Transaction Protocol
The transaction protocol is intended to be a general and extensible substrate for communication in Robigalia systems. The base protocol takes any system capable of unreliable synchronous RPC and extends it to be capable of reliable asynchronous RPC. Further extensions enable concurrency, promise pipelining, efficient use of platform primitives, etc.
Base Protocol
Assumptions
- Underlying transport
- Clients perform operations on the executor using synchronous RPC, carrying arbitrary parameters and return values
- Synchronous RPC involves a send phase and a reply phase, and either may fail
- Any message (send or reply) that is repeated an unbounded number of times eventually reaches its destination (weak fairness)
- Client behavior
- If an RPC fails (in either phase), the client must resubmit it with the same parameters
- The trace of the client's RPCs must obey
(Submit+ -> Retrieve+ -> Reap+)*
, with all step repetition deriving from the above.
States
The Transaction Protocol is modeled in terms of making synchronous calls to an executor, which behaves according to a state machine. The states of the state machine are:
Ready
Executing
Completed
Ready
The executor is ready to have a task submitted to it, at which point it will transition to the Executing
state.
Executing
The executor has had a task submitted to it, and has not yet completed the task. Once the task completes, it will transition to the Completed
state.
Completed
The executor has completed executing a task, and the result is available for retrieval. The task may now be reaped, at which point the executor will transition to the Ready
state.
Operations
There are three operations the client may perform on the executor:
Submit(Executor, Task) -> Result<(), IllegalOperation>
Retrieve(Executor) -> Result<Task::Output, InProgress|IllegalOperation>
Reap(Executor) -> Result<(), IllegalOperation>
Submit
In the Ready
state, the server will transition to the Executing
state and reply with a success response.
In the Executing
or Completed
states, if the task being submitted is the same as the one executing, the server will perform no state transition and reply with a success response.
In the Executing
or Completed
states, if the task being submitted differs from the one executing, the server will perform no state transition and may reply with an error response indicating that the client has violated the contract (trace does not satisfy rule). This is a "may" rather than a "will" because detecting this case may be prohibitively expensive.
Retrieve
Under no circumstances will the server perform a state transition based on a Retrieve
operation.
In the Completed
state, the server will reply with the result of the task.
In the Ready
state, the server will reply with an error indicating that the client has violated the contract (trace does not satisfy rule).
In the Executing
state, the server will reply with an error indicating that the task is in progress.
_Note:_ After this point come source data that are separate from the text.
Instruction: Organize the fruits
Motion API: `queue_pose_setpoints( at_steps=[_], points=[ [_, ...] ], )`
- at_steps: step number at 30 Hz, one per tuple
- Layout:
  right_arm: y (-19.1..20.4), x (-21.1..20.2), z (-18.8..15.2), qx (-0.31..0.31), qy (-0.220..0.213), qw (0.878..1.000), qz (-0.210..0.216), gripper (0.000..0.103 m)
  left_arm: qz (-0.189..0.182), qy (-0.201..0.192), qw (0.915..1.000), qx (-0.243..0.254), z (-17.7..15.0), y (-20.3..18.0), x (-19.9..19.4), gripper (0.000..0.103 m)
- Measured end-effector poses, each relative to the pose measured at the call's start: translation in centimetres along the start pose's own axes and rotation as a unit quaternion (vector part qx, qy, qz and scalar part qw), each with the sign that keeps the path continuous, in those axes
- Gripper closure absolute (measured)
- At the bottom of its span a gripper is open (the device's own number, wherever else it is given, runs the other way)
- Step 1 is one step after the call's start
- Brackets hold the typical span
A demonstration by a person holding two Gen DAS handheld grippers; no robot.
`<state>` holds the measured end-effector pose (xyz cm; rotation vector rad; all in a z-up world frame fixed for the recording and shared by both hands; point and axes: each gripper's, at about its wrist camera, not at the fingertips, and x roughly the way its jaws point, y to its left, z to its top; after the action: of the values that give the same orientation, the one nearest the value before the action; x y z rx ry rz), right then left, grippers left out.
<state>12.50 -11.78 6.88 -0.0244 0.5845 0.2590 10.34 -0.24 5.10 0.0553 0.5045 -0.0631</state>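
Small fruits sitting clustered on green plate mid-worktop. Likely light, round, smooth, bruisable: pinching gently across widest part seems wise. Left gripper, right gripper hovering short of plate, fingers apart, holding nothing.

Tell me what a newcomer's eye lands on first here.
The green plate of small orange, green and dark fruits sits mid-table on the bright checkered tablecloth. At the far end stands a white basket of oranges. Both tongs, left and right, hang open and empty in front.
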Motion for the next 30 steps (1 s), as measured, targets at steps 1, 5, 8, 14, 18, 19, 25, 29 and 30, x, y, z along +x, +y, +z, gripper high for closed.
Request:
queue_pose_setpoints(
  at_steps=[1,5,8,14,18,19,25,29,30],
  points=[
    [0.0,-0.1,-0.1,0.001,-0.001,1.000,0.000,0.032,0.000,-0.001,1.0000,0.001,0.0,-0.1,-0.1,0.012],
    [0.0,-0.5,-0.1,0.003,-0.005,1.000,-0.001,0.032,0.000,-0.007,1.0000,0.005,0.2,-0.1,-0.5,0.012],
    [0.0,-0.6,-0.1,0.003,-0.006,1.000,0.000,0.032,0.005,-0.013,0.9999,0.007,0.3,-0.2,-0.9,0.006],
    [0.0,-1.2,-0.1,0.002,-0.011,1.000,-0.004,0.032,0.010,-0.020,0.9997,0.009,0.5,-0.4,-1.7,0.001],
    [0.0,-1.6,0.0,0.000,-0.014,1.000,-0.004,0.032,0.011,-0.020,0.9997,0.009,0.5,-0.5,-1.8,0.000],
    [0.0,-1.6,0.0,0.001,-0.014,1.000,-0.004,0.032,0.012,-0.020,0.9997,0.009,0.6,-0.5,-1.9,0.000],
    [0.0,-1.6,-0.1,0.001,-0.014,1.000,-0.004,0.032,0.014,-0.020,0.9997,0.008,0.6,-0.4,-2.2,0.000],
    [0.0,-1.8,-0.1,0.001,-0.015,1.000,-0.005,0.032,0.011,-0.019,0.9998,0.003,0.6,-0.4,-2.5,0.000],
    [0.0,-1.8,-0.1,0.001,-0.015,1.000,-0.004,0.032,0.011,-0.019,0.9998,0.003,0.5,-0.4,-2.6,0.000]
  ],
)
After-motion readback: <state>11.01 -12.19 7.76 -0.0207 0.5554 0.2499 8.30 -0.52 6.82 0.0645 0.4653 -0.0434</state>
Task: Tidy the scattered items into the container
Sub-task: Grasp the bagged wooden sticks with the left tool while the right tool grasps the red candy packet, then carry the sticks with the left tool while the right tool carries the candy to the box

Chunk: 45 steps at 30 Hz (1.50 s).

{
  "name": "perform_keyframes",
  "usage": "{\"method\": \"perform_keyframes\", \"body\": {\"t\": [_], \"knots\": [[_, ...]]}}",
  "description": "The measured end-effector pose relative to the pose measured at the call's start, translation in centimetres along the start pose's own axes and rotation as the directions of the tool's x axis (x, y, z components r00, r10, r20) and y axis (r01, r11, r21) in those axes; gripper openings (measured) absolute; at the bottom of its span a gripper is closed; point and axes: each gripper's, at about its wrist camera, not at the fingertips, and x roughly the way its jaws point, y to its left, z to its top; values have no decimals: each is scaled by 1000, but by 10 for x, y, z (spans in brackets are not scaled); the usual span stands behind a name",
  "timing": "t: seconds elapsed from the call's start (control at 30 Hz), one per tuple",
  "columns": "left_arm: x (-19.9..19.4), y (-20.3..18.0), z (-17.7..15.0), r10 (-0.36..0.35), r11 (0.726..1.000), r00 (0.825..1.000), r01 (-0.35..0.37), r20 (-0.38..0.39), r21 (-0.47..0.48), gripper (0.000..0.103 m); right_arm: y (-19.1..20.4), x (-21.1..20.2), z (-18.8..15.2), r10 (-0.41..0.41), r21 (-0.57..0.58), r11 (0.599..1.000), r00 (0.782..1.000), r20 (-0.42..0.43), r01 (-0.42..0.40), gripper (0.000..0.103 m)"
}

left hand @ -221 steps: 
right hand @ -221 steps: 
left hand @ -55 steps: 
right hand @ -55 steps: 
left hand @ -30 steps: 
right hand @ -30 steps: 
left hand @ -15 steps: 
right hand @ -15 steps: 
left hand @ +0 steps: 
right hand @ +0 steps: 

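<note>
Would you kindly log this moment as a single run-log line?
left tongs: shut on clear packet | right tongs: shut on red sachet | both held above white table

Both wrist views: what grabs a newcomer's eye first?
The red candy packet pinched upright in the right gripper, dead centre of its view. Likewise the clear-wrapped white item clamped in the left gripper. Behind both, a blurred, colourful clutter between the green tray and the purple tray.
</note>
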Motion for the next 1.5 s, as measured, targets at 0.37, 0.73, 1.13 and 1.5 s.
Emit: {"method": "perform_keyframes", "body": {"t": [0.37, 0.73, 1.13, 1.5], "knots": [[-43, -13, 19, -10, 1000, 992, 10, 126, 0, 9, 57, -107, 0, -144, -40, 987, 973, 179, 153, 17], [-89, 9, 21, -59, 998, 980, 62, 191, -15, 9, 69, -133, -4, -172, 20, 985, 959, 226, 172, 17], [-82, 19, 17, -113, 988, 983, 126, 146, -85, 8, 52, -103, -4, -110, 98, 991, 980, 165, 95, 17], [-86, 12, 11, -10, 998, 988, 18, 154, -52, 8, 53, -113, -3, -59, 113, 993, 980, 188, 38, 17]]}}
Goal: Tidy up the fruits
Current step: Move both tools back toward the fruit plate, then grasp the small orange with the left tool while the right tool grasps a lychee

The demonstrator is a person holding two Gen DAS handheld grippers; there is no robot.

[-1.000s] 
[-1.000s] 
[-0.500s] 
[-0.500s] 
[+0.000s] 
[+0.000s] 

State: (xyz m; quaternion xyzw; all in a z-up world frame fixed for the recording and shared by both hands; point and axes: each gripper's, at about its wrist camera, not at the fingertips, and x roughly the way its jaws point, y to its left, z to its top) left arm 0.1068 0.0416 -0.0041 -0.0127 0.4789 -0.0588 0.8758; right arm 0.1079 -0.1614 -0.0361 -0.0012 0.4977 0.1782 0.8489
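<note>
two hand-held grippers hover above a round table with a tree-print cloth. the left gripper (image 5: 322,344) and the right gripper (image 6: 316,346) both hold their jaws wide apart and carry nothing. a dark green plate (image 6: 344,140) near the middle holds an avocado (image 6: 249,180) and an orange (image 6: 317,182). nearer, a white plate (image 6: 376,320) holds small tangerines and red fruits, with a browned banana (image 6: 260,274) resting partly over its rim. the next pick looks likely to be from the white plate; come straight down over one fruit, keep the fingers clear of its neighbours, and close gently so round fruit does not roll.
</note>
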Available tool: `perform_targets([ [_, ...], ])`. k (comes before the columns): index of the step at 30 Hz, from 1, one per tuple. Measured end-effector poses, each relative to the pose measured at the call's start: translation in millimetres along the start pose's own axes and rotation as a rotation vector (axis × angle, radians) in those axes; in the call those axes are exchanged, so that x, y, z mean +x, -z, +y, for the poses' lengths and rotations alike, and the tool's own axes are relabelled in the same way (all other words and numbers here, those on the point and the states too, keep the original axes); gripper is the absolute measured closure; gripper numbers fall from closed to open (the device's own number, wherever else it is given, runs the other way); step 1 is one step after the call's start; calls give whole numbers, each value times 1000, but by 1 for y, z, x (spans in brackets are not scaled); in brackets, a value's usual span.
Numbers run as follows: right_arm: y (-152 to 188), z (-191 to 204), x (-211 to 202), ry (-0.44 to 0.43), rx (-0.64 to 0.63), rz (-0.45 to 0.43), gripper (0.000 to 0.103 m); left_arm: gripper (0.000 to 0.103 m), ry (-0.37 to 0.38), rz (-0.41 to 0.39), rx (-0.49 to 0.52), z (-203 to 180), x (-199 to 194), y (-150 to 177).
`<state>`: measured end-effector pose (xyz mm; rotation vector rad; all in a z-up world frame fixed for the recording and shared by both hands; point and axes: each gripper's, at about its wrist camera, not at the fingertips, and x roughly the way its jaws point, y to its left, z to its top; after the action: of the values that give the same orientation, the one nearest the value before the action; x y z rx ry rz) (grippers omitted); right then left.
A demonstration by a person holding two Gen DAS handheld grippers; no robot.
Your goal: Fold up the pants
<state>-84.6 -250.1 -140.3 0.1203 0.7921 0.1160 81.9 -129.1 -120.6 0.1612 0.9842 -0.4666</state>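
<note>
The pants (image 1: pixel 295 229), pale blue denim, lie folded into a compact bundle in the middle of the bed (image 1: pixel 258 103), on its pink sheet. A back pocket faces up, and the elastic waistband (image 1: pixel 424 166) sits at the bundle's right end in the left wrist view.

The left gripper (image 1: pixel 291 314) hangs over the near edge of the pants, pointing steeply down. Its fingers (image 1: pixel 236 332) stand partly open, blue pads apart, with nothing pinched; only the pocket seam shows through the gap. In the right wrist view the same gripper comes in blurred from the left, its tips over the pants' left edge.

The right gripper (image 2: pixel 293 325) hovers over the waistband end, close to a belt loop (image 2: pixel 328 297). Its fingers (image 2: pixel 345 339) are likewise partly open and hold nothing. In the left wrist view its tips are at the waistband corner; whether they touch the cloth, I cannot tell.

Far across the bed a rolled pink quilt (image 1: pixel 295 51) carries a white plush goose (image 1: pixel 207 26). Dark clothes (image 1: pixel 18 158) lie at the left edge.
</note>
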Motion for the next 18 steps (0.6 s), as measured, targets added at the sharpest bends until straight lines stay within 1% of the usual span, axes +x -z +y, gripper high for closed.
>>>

Note: As the base protocol does not assume an asynchronous notification primitive, polling of Retrieve
is used to check for task completion.
Reap
In the Completed
state, the server will transition to the Ready
state and reply with a success response.
In the Ready
state, the server will not perform a state transition and will reply with a success response.
In the Executing
state, the server will not perform a state transition and will reply with an error indicating the client has violated the contract (trace does not satisfy rule).
Protocol Extensions
Concurrency
A concurrent executor exposes much the same interface as the executor in the base protocol, however:
- The executor may be queried for its maximum concurrency
Concurrency(Executor) -> u64
-
Submit
,Retrieve
, andReap
now take an additionalindex
parameter0 <= index < maximum_concurrency
Submit(Executor, Index, Task) -> Result<(), IllegalOperation>
Retrieve(Executor, Index) -> Result<Task::Output, InProgress|IllegalOperation>
Reap(Executor, Index) -> Result<(), IllegalOperation>
- The properties of the base protocol apply as-if operations on each index were performed on a non-concurrent executor.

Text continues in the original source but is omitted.